Palliativversorgung absichern

„Wir beobachten die Gespräche zwischen Krankenkassen und Palliativmedizinern sehr genau,“ kommentieren der SPD-Bundestagsabgeordnete Christoph Strässer und SPD-Gesundheitspolitikerin Beanka Ganser die Verhandlungen zur Sicherstellung der Palliativversorgung. Zwar gehört die ambulante Palliativversorgung seit 2007 zu den Pflichtleistungen der gesetzlichen Krankenkassen, aber bislang fehlen immer noch einheitliche Abrechnungsmöglichkeiten für die Ärzte.
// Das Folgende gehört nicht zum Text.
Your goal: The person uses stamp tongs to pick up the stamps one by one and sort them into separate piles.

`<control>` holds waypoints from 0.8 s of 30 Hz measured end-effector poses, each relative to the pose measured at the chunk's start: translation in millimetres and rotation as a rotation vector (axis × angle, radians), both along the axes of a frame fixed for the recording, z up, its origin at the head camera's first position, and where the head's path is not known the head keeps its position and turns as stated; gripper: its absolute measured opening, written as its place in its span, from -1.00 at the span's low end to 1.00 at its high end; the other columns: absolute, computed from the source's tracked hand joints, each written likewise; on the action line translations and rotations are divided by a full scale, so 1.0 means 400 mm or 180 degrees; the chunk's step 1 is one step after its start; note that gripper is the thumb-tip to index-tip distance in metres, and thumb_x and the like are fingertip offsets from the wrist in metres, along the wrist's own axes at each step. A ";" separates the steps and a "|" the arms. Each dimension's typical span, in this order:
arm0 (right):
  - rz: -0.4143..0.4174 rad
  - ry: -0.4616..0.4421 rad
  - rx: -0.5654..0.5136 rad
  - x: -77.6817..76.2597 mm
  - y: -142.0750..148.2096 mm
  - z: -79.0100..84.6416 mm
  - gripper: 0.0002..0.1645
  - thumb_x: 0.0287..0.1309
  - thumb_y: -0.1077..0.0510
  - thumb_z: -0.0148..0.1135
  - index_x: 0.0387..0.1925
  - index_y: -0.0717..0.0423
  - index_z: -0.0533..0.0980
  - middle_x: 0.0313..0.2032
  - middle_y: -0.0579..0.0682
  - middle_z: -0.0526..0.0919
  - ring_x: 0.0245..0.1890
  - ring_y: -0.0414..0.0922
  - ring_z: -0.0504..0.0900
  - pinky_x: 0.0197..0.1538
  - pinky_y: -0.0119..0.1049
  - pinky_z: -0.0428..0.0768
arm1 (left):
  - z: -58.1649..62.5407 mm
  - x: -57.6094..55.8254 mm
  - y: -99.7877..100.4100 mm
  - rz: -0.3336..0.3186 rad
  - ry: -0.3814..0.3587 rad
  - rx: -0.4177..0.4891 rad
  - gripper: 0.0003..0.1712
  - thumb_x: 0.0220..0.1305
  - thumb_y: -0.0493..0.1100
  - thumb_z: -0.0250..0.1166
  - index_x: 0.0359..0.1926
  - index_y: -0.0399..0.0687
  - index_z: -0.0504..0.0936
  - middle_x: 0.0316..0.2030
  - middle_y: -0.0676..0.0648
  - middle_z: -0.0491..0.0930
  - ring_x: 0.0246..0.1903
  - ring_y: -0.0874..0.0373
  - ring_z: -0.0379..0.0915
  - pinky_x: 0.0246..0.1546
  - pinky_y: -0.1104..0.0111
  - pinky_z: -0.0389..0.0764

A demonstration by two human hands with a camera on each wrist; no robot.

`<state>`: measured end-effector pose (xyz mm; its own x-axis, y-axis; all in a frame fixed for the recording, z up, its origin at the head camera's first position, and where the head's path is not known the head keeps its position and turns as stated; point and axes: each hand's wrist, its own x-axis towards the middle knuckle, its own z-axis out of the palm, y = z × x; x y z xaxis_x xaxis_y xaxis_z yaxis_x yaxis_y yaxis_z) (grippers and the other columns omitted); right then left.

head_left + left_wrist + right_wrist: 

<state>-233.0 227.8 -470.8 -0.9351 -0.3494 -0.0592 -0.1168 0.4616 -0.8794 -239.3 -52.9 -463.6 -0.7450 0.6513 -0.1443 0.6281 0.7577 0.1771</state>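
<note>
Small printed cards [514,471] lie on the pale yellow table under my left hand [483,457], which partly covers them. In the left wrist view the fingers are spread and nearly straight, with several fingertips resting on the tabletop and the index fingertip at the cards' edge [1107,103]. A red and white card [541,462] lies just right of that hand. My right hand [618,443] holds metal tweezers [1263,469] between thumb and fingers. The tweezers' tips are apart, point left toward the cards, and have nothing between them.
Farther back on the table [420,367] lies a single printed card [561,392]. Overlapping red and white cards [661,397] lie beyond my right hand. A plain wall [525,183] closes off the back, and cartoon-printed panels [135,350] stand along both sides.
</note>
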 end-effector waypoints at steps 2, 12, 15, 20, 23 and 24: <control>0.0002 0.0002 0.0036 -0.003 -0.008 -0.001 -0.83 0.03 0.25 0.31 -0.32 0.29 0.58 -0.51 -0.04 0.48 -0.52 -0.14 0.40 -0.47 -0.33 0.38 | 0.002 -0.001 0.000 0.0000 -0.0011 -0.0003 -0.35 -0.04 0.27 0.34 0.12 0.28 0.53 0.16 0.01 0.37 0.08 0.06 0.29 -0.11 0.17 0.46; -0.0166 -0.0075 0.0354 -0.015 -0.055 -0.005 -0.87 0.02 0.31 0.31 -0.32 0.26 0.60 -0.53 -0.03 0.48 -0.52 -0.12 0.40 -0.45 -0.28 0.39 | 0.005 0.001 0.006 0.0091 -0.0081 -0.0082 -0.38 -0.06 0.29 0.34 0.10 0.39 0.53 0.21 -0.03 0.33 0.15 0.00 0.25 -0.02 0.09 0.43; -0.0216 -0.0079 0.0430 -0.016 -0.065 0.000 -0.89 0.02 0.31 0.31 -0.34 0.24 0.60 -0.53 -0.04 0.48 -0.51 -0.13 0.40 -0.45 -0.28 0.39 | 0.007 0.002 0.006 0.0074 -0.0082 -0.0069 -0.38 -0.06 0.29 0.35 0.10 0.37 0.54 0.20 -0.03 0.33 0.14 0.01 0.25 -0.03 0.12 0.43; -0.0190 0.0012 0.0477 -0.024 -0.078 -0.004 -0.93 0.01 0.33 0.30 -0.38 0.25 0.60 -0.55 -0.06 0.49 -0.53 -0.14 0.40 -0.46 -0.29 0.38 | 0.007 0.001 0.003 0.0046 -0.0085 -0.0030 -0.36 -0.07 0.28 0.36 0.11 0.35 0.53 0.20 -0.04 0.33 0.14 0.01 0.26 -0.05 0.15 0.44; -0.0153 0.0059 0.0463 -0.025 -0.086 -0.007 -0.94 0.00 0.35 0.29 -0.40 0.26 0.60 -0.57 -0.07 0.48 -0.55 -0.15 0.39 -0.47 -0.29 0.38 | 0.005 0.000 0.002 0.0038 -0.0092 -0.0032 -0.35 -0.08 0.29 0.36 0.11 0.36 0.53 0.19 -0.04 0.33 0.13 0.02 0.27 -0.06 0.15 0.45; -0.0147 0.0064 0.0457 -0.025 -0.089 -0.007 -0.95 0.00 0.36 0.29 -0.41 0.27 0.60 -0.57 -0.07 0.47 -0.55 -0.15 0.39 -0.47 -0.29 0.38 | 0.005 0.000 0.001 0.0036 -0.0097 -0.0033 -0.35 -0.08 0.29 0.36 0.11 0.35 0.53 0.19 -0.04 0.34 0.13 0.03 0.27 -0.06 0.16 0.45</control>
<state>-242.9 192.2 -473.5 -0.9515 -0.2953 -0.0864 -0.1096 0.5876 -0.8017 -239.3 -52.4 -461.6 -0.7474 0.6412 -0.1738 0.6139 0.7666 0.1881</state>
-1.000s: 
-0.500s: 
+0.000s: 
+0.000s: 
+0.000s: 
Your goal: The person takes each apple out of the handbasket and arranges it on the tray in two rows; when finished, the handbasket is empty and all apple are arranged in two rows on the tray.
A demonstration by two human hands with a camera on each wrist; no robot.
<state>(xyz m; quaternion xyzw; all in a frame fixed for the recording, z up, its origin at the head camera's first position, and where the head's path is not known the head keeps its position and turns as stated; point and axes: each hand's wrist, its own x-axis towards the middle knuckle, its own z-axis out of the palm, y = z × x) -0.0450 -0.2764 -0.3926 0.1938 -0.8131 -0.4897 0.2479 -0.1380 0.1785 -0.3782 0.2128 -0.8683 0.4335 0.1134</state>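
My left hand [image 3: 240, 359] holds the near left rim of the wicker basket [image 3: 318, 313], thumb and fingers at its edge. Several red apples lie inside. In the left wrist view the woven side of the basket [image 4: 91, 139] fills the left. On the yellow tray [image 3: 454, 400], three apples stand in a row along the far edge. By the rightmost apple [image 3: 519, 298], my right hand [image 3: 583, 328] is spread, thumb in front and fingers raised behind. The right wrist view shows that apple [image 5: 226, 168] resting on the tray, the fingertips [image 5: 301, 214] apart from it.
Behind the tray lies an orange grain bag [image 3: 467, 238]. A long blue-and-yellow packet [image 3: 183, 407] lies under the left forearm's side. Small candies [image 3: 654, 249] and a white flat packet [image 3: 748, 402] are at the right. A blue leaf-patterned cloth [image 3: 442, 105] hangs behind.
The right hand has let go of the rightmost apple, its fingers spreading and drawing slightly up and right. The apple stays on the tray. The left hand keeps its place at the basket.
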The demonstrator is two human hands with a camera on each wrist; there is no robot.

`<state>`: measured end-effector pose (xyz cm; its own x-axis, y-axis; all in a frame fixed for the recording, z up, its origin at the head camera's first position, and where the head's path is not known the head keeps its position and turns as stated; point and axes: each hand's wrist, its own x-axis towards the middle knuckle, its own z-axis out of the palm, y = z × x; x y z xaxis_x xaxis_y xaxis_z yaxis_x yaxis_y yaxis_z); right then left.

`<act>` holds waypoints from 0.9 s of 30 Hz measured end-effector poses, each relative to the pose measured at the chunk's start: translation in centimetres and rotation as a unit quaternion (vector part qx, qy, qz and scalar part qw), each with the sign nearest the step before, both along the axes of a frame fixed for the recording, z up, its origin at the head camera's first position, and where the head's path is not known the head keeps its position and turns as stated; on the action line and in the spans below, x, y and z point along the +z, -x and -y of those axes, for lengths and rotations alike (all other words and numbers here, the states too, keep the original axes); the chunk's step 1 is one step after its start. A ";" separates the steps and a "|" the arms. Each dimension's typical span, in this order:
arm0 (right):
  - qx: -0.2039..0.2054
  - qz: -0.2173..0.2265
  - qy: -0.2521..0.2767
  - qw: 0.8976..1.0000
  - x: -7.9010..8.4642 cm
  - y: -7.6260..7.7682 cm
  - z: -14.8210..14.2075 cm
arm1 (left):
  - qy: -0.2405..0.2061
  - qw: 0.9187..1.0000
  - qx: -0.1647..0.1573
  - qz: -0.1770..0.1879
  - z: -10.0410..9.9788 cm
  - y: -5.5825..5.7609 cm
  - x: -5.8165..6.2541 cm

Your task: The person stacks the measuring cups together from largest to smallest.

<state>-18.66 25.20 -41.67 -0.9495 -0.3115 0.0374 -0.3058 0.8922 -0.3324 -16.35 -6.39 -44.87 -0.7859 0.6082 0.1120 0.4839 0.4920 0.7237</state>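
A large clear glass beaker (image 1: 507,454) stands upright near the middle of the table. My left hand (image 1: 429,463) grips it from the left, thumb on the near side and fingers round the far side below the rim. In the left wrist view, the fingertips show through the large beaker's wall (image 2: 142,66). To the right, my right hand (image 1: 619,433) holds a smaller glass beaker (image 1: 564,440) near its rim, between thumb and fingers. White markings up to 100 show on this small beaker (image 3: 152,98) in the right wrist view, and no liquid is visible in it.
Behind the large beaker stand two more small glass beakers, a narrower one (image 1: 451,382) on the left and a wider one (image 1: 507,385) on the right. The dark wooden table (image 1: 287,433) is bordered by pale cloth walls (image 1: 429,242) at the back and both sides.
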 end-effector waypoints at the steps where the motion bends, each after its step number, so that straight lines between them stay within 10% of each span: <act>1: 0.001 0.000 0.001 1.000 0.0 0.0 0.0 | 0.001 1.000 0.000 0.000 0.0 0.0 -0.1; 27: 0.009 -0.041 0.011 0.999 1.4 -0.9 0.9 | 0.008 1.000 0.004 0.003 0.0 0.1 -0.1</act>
Nach SPD-Angaben ist es nunmehr „höchste Zeit die anspruchsvolle Arbeit auch finanziell abzusichern und auskömmliche Verträge mit den Palliativärzten auszuhandeln.“ Die derzeitige Situation nach der Gerichte in Eilverfahren dafür sorgen müssen, dass der Rechtsanspruch für die betroffenen Menschen umgesetzt wird ist nach SPD-Angaben „unwürdig“. Applaus aus allen Bundestagsfraktionen erhielt Christoph Strässer als er im Plenum des Bundestages die Krankenkassen ermahnte, nunmehr endlich Lösungen anzubieten. Nach der Verhandlungsrunde in den vergangenen Tagen zeichnet sich zögerlich Bewegung in dieser Angelegenheit ab.